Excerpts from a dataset
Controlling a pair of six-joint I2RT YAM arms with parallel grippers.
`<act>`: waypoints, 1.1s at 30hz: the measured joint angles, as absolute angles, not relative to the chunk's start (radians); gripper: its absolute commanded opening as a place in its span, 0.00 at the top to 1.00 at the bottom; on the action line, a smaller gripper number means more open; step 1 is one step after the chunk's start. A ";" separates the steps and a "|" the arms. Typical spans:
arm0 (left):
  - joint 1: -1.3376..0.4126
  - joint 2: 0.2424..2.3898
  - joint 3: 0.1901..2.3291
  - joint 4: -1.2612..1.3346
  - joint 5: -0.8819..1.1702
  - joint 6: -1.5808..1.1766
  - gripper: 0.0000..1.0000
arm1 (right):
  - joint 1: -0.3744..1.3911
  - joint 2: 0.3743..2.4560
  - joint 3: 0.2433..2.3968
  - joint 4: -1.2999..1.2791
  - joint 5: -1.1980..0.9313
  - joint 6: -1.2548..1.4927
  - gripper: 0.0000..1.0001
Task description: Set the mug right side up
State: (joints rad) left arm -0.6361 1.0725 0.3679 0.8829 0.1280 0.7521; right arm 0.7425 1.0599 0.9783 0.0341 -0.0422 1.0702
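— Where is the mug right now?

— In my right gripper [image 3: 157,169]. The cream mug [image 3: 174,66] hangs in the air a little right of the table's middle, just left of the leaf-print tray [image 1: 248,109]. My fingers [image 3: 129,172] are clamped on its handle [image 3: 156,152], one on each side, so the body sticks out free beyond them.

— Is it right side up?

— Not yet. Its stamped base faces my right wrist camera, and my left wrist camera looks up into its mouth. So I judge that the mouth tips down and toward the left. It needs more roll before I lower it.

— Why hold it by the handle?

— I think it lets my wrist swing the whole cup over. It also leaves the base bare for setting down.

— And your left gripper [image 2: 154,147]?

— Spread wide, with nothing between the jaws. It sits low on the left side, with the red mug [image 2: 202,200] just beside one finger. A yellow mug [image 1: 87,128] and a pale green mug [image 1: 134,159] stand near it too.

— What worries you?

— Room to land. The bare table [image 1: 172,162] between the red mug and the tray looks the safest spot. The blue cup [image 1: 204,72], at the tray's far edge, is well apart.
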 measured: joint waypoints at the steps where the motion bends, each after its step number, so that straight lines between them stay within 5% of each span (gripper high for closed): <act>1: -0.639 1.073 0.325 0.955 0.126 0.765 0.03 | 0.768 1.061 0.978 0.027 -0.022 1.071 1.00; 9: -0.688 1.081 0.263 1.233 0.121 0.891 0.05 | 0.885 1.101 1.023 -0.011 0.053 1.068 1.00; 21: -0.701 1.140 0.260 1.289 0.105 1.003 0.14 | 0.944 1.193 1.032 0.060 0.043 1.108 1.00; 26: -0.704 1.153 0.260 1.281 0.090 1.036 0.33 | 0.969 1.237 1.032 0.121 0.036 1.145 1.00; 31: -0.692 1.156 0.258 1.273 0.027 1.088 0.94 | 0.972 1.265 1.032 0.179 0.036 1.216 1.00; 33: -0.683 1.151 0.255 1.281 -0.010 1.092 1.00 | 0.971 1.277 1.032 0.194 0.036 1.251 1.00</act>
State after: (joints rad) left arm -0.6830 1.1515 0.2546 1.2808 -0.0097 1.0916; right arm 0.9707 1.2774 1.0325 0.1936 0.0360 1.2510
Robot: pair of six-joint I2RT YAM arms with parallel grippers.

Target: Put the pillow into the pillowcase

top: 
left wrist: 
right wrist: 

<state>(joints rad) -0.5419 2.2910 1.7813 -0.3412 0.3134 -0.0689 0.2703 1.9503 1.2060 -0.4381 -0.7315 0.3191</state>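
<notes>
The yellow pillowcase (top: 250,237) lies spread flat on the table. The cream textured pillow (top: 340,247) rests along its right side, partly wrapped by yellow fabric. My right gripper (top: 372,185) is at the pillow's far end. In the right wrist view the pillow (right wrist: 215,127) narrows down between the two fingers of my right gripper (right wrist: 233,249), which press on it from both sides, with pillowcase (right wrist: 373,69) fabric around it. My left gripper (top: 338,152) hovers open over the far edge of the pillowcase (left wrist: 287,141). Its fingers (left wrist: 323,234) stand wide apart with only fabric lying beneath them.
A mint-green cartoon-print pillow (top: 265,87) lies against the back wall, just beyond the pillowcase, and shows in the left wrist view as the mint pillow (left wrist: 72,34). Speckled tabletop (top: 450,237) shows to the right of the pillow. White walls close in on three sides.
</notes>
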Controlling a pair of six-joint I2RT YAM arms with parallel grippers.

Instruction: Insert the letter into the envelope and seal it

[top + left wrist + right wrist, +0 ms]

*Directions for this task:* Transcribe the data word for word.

*Expected answer:*
Controlling a pair of six-joint I2RT YAM arms with parallel grippers.
`<act>`: waypoints, 1.1s at 30hz: the measured joint angles, as absolute angles, not relative to the chunk's start (radians); gripper: its absolute commanded opening as a place in its span, 0.00 at the top to 1.00 at the bottom; on the action line, a smaller gripper number means more open; step 1 is one step after the chunk's start. A ";" separates the steps and a "|" the arms. Typical spans:
arm0 (left):
  - joint 1: -1.3376..0.4126
  - joint 2: 0.2424..2.3898
  - joint 3: 0.1901..2.3291
  - joint 4: -1.2612..1.3346
  - joint 5: -0.8819..1.1702
  - joint 6: -1.5808..1.1766
  - gripper: 0.0000..1.0000
arm1 (right):
  - joint 1: -0.3744..1.3911
  - joint 2: 0.3743..2.4560
  - joint 3: 0.2433..2.3968
  - joint 4: -1.2999..1.2791
  - joint 5: -1.1980..0.9313
  - joint 6: -1.2548..1.4927
  - gripper: 0.0000..1.0001
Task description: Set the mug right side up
State: (joints rad) left arm -0.6361 1.0725 0.3679 0.8829 0.1280 0.7521; right arm 0.7425 1.0599 0.9783 0.0341 -0.0422 1.0702
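— Where is the mug right now?

— In my right gripper [image 3: 157,169]. The cream mug [image 3: 174,66] hangs in the air a little right of the table's middle, just left of the leaf-print tray [image 1: 248,109]. My fingers [image 3: 129,172] are clamped on its handle [image 3: 156,152], one on each side, so the body sticks out free beyond them.

— Is it right side up?

— Not yet. Its stamped base faces my right wrist camera, and my left wrist camera looks up into its mouth. So I judge that the mouth tips down and toward the left. It needs more roll before I lower it.

— Why hold it by the handle?

— I think it lets my wrist swing the whole cup over. It also leaves the base bare for setting down.

— And your left gripper [image 2: 154,147]?

— Spread wide, with nothing between the jaws. It sits low on the left side, with the red mug [image 2: 202,200] just beside one finger. A yellow mug [image 1: 87,128] and a pale green mug [image 1: 134,159] stand near it too.

— What worries you?

— Room to land. The bare table [image 1: 172,162] between the red mug and the tray looks the safest spot. The blue cup [image 1: 204,72], at the tray's far edge, is well apart.
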 measured: joint waypoints at the steps where the motion bends, each after its step number, so that straight lines between them stay within 5% of each span (gripper high for closed): <act>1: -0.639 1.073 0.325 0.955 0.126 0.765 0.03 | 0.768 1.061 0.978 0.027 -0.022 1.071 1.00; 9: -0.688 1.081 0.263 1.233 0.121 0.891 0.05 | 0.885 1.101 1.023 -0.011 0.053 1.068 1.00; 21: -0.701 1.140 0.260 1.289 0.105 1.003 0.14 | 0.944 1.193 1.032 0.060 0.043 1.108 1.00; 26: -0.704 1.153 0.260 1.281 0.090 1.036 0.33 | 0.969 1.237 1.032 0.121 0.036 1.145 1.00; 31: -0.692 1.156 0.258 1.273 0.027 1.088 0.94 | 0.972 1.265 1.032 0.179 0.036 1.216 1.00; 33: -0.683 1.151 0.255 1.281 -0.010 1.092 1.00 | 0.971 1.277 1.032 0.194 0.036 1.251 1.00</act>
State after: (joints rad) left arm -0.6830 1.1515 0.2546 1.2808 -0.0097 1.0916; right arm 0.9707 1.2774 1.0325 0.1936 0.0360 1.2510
Robot: pair of six-joint I2RT YAM arms with parallel grippers.

Target: Put the pillow into the pillowcase

top: 
left wrist: 
right wrist: 

<state>(joints rad) -0.5419 2.2910 1.7813 -0.3412 0.3134 -0.0689 0.2703 1.9503 1.2060 -0.4381 -0.7315 0.3191</state>
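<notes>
The yellow pillowcase (top: 250,237) lies spread flat on the table. The cream textured pillow (top: 340,247) rests along its right side, partly wrapped by yellow fabric. My right gripper (top: 372,185) is at the pillow's far end. In the right wrist view the pillow (right wrist: 215,127) narrows down between the two fingers of my right gripper (right wrist: 233,249), which press on it from both sides, with pillowcase (right wrist: 373,69) fabric around it. My left gripper (top: 338,152) hovers open over the far edge of the pillowcase (left wrist: 287,141). Its fingers (left wrist: 323,234) stand wide apart with only fabric lying beneath them.
A mint-green cartoon-print pillow (top: 265,87) lies against the back wall, just beyond the pillowcase, and shows in the left wrist view as the mint pillow (left wrist: 72,34). Speckled tabletop (top: 450,237) shows to the right of the pillow. White walls close in on three sides.
</notes>
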Controlling a pair of six-joint I2RT YAM arms with parallel grippers.

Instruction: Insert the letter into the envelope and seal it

[top + left wrist + right wrist, +0 ms]

A complete answer has now been given to the exercise.